+++ Record excerpts +++
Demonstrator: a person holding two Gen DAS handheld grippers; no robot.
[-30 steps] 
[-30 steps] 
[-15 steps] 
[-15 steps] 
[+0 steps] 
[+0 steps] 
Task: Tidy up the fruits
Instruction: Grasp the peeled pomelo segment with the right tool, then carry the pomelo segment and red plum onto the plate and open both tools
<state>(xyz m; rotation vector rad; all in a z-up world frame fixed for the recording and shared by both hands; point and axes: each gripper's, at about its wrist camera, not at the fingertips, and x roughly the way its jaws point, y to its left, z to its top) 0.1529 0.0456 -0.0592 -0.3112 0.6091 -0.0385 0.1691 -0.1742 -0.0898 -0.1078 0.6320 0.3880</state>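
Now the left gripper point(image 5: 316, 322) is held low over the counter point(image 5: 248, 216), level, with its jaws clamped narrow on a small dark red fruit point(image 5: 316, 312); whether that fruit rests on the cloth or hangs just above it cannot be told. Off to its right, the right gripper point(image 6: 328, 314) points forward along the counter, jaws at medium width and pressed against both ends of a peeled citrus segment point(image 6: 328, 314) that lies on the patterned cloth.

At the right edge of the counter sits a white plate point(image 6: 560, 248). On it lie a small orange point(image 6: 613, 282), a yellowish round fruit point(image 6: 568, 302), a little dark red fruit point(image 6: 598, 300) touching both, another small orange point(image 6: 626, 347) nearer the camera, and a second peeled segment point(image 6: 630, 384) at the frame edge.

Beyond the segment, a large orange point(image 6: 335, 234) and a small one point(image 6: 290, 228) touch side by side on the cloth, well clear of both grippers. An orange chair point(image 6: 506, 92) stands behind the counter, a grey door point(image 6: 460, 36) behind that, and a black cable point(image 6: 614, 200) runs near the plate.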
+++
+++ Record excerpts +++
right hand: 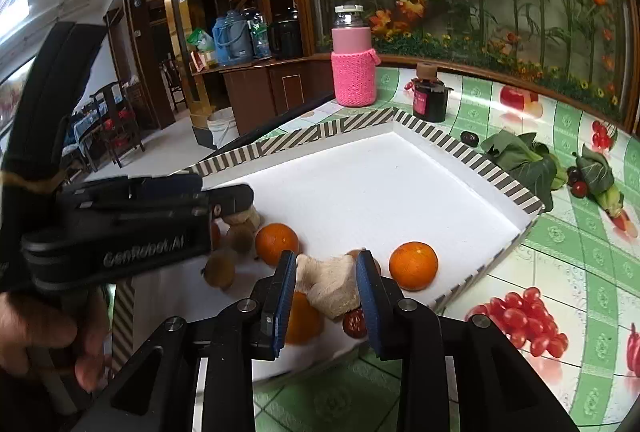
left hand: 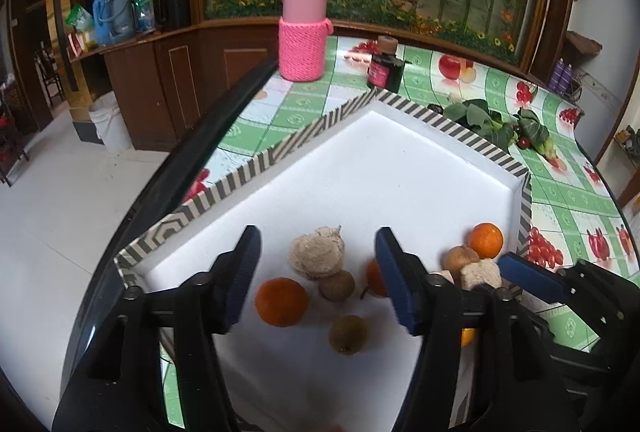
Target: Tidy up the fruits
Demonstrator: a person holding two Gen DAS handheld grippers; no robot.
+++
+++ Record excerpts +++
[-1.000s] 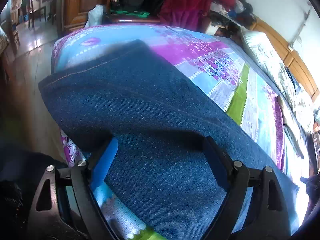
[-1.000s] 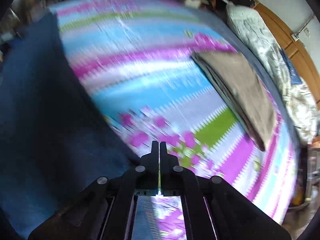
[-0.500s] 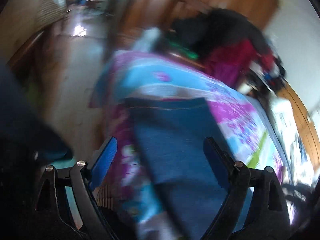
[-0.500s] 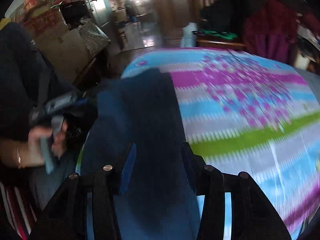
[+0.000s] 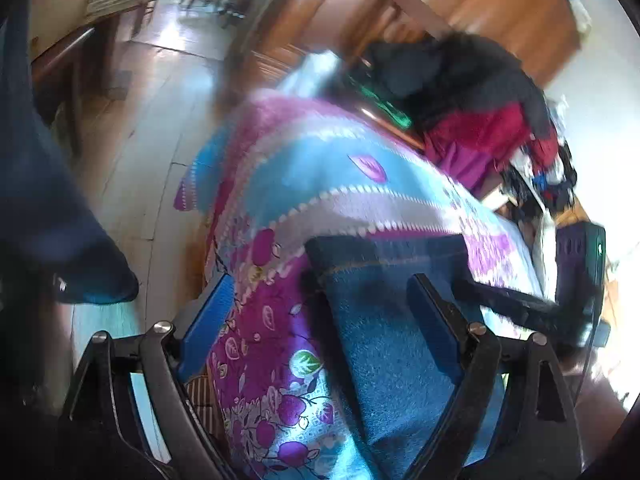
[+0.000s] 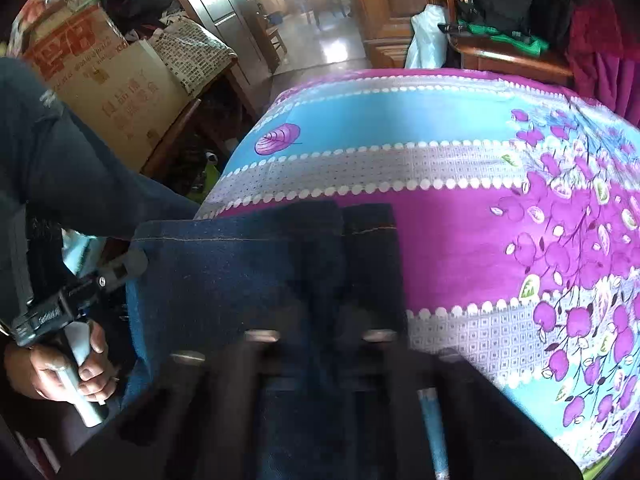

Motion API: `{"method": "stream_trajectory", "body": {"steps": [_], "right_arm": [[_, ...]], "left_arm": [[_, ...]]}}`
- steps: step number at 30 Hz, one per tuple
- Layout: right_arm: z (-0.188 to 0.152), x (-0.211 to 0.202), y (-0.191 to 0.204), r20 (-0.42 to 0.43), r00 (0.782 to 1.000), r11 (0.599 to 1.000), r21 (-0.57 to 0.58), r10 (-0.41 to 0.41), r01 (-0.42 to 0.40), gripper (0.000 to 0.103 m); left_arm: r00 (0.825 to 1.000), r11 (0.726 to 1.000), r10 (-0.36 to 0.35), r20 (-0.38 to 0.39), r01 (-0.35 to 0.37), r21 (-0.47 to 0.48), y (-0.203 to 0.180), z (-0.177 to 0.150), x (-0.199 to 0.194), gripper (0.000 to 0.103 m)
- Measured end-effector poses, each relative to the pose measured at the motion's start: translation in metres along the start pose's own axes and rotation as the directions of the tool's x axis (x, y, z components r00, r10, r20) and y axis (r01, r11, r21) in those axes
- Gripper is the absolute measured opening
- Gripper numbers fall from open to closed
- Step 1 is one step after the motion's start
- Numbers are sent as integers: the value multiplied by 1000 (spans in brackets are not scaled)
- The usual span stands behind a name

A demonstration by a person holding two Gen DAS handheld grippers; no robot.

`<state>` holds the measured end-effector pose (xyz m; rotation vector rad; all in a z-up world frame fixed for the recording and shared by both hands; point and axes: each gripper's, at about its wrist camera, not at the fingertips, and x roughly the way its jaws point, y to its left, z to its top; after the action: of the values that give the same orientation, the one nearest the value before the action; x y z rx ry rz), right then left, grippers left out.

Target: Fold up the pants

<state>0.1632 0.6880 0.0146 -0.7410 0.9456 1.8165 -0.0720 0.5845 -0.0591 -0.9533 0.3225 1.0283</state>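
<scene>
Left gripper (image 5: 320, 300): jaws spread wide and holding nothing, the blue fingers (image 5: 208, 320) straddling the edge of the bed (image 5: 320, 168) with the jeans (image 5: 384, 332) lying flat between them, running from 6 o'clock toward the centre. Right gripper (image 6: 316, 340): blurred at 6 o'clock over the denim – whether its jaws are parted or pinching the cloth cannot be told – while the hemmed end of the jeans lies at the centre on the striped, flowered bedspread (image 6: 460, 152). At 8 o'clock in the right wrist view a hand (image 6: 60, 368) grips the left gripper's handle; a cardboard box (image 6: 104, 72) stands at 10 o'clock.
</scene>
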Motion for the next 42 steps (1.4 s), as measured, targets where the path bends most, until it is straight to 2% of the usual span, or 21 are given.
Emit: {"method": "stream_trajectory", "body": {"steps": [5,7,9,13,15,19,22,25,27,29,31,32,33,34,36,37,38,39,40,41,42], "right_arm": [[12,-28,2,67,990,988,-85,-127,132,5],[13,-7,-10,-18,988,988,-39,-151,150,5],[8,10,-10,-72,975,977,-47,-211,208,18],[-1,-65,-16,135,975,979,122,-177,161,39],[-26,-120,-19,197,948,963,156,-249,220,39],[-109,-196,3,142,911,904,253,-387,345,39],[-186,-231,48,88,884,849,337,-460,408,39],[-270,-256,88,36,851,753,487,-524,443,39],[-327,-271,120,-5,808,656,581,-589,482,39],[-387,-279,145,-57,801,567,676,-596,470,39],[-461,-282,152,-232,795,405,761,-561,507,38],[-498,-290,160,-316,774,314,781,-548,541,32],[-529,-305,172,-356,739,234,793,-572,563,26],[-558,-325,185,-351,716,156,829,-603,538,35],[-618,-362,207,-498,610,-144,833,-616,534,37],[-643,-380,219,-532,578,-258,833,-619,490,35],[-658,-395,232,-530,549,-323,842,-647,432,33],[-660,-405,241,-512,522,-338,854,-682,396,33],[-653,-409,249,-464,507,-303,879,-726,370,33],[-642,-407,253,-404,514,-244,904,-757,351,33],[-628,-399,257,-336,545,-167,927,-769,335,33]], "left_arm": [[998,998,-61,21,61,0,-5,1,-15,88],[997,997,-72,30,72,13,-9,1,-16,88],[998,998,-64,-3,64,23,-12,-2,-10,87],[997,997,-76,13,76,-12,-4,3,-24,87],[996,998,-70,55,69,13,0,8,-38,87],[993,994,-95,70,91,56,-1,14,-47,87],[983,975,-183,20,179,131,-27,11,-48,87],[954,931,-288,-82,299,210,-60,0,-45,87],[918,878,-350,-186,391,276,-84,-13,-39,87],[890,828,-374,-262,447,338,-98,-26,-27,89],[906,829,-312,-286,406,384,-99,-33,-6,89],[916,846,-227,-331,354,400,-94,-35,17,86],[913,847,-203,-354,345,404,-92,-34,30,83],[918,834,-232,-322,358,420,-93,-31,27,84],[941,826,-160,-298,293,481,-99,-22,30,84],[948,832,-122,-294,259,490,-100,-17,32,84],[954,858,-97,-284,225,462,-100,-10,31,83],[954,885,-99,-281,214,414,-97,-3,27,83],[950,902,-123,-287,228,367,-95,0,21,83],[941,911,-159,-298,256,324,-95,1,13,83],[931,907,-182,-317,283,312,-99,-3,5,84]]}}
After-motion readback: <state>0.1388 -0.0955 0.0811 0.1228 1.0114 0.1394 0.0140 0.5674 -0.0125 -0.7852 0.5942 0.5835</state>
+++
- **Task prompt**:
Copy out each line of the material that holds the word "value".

- **Written response**:
- Numbers are sent as integers: the value multiplied by 1000 (spans in brackets are not scaled)
`<state>` holds the measured end-effector pose (xyz m; rotation vector rad; all in a z-up world frame fixed for the recording and shared by both hands; point and axes: each gripper's, at about its wrist camera, not at the fingertips, and x roughly the way its jaws point, y to its left, z to its top; after the action: of the values that give the same orientation, the one nearest the value before the action; x y z rx ry rz), right then left, grippers left out.

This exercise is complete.